Israeli firm looks to kill zombies
Commtouch to tackle botnets.
By Brad Reed, Network World | Published: 09:18, 18 December 2007
Israeli security firm Commtouch has launched a product aimed at tackling zombie computers.
Herson, who said that her company analyses "about a billion messages a day," explained that the GlobalView Mail Reputation Service looks for IP addresses where particularly large amounts of mail have been sent out and identifies whether or not they're being used to send out spam. If a certain IP address is identified as the home of a spamming computer, then the system uses a technique known as throttling that places a cap on how many messages can be received by that address within the system. This way, someone who is unwittingly using a zombie computer for legitimate purposes may send out a limited number of messages and not be blocked by the system.
"Our tracking process is a real-time process," says Herson. "Commtouch is constantly gathering information and analysing it. We've found that typically within 15 minutes we can identify most of the IP addresses involved in a spam or malware outbreak."
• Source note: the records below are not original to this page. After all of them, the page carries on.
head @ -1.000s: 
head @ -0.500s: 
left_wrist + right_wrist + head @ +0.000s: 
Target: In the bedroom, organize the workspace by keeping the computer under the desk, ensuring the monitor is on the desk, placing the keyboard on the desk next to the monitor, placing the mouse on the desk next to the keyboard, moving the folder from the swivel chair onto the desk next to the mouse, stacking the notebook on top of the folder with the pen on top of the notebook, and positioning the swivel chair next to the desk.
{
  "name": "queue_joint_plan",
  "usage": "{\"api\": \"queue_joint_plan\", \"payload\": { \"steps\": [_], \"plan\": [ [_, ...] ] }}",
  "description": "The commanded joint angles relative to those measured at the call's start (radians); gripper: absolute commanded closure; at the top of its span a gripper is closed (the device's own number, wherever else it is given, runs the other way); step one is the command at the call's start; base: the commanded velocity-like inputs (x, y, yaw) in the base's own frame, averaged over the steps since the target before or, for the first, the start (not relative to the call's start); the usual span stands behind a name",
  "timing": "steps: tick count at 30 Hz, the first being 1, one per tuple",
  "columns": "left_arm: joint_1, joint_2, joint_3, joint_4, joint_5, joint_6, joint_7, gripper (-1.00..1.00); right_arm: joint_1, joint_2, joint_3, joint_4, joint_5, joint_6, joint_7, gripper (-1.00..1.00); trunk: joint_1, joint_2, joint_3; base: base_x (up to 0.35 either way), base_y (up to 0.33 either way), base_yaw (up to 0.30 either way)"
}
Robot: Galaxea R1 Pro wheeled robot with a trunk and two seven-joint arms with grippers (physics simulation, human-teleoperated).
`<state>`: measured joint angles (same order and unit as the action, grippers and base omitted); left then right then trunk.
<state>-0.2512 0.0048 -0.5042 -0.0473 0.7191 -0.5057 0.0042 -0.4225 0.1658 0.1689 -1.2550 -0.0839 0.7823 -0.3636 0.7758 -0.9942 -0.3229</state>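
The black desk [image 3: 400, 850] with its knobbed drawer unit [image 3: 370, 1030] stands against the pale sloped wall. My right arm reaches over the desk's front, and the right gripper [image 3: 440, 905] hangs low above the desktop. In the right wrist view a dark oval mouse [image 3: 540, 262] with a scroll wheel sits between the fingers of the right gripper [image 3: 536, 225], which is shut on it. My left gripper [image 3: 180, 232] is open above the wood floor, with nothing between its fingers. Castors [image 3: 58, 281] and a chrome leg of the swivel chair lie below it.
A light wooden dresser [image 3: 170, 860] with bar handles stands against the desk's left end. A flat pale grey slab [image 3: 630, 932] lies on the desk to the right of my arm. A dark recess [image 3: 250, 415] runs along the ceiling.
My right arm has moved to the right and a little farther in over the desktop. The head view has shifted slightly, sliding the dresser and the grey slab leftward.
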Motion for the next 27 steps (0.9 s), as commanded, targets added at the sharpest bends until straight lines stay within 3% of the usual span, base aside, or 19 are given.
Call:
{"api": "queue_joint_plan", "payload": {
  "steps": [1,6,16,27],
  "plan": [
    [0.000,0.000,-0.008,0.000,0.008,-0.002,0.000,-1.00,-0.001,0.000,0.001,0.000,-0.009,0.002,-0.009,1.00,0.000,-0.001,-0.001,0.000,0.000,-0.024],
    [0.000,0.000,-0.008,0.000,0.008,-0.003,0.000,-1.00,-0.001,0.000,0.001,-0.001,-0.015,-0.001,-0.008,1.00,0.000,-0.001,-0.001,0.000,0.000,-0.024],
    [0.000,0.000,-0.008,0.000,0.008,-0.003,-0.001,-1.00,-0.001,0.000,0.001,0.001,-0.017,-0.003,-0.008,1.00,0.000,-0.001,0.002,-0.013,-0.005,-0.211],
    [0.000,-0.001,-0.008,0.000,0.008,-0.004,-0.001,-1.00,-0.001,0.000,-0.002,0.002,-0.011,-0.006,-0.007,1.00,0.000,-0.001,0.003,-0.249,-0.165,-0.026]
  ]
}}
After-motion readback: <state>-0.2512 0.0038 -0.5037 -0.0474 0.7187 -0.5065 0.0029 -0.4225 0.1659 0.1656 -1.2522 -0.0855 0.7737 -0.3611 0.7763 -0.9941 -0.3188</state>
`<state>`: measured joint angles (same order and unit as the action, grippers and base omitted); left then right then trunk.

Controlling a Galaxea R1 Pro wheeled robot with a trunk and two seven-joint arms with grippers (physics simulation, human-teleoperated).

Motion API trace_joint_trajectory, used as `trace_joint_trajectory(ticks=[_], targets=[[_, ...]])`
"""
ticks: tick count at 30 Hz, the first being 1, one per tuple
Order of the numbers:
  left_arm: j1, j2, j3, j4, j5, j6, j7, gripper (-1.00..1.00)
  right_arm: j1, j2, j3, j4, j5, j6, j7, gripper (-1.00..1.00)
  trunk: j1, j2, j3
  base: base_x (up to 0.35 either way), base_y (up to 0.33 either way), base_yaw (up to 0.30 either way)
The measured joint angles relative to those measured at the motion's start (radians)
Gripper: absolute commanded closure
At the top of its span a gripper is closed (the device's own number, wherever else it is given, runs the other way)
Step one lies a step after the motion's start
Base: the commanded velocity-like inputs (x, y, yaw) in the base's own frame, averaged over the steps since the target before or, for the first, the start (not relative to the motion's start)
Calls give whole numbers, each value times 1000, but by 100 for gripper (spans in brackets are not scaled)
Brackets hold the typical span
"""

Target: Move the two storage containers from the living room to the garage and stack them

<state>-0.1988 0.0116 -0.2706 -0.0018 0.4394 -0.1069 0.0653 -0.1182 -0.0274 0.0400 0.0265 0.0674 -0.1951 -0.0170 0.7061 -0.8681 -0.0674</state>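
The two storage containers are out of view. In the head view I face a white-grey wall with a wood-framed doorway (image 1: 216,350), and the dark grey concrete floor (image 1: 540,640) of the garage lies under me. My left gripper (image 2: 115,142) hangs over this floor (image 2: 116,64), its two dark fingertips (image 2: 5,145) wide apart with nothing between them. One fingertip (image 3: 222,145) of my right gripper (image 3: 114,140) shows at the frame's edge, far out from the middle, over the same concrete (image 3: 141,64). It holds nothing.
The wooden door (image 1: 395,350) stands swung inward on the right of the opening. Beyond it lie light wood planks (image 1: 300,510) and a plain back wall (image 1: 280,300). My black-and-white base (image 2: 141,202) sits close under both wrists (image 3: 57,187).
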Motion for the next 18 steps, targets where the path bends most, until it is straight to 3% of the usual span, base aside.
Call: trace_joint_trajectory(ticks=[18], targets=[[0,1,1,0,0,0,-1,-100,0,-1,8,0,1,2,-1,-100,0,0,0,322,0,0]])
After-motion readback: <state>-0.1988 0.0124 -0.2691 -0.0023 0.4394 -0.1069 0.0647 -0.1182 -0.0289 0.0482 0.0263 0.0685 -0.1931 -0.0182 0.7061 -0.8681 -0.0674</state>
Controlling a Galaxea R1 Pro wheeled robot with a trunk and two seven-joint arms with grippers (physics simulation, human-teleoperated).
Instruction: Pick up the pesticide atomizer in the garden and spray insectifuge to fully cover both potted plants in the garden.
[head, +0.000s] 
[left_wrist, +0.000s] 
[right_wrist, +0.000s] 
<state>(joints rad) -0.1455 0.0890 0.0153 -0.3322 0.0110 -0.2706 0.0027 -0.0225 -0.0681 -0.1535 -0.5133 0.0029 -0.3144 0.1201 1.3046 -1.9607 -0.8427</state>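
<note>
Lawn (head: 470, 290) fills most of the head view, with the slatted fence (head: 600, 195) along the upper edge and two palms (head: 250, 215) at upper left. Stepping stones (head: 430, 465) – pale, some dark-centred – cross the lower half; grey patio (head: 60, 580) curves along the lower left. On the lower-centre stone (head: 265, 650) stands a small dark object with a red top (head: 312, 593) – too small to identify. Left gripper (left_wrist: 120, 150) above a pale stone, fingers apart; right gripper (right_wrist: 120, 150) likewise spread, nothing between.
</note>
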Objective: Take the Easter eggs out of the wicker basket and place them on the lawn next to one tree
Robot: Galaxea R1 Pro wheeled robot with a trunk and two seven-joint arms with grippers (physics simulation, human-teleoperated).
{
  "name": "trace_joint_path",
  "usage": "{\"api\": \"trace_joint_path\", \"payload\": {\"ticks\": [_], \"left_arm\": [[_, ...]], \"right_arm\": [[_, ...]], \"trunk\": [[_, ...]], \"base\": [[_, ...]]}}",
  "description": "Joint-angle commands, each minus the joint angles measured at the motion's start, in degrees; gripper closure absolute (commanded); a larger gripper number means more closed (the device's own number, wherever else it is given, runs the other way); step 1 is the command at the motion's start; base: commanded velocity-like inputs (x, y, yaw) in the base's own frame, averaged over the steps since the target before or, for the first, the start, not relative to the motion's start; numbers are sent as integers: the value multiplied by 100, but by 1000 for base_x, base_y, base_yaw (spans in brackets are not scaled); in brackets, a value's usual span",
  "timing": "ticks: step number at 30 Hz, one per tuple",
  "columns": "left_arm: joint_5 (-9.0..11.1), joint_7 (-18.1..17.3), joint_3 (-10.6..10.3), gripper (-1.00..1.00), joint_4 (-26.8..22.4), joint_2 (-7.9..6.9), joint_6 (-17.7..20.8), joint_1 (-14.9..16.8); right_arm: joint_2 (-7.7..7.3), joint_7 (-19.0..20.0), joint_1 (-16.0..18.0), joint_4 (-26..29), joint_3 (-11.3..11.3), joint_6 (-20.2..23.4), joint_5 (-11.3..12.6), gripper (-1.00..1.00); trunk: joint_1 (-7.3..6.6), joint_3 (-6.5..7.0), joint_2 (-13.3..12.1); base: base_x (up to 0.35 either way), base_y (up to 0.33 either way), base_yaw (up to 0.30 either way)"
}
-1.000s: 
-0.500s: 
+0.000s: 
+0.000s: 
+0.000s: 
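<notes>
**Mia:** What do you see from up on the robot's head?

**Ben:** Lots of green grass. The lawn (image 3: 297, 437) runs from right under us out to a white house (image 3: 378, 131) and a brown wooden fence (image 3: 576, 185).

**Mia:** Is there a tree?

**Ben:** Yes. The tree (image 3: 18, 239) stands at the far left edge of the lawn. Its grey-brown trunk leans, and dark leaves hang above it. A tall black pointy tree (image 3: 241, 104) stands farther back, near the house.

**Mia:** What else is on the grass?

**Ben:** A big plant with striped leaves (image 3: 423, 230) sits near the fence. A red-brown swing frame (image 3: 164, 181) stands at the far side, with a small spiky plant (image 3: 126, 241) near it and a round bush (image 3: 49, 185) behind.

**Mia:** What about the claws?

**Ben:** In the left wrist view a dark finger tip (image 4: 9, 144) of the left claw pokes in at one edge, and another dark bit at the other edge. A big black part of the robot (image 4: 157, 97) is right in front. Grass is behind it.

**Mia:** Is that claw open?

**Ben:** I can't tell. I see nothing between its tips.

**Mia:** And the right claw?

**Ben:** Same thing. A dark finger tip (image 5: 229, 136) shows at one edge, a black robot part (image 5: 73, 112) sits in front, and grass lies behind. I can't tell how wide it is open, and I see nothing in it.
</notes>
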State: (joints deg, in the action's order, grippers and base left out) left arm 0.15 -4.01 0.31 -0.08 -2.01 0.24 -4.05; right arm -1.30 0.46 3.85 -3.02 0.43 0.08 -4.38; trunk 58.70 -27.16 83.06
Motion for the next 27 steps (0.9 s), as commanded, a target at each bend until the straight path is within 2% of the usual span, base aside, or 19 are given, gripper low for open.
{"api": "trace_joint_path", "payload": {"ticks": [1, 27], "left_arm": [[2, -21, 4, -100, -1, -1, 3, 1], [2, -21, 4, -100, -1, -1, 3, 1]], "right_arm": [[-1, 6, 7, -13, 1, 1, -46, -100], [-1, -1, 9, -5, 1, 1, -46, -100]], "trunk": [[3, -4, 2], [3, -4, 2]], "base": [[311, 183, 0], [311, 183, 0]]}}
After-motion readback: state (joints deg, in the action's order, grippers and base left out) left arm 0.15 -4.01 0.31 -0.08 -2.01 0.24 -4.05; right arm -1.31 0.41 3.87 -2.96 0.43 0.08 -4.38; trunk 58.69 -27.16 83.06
Zombie networks have become the weapon of choice for spammers in recent years, and Commtouch estimates that 85 percent of spam worldwide is sent from infected botnet computers. A recent survey of ISPs conducted by Arbor Networks found that botnets, which are networks of bots that are used to carry out distributed DoS attacks and usually reside within unwitting zombie computers, are seen as the most significant threat by ISPs. In addition to sending spam, botnets can be used to deploy powerful large-scale distributed DoS attacks that can reach rates of over 20Gbit/s.
"The tremendous increase in the volume of spam and e-mail-borne threats over the past 12 months has made it necessary to find new methods for intercepting unwanted mail at the network entrance," said Michael Osterman, principal of Osterman Research, who added that Commtouch's new service provided "effective real-time ranking for every sender trying to send email to an organisation, significantly reducing the mass of mail that would otherwise come into the network."
Commtouch said that implementing its service would not only provide increased email security but also will reduce IT expenditures by lowering the amount of bandwidth spent on receiving spam.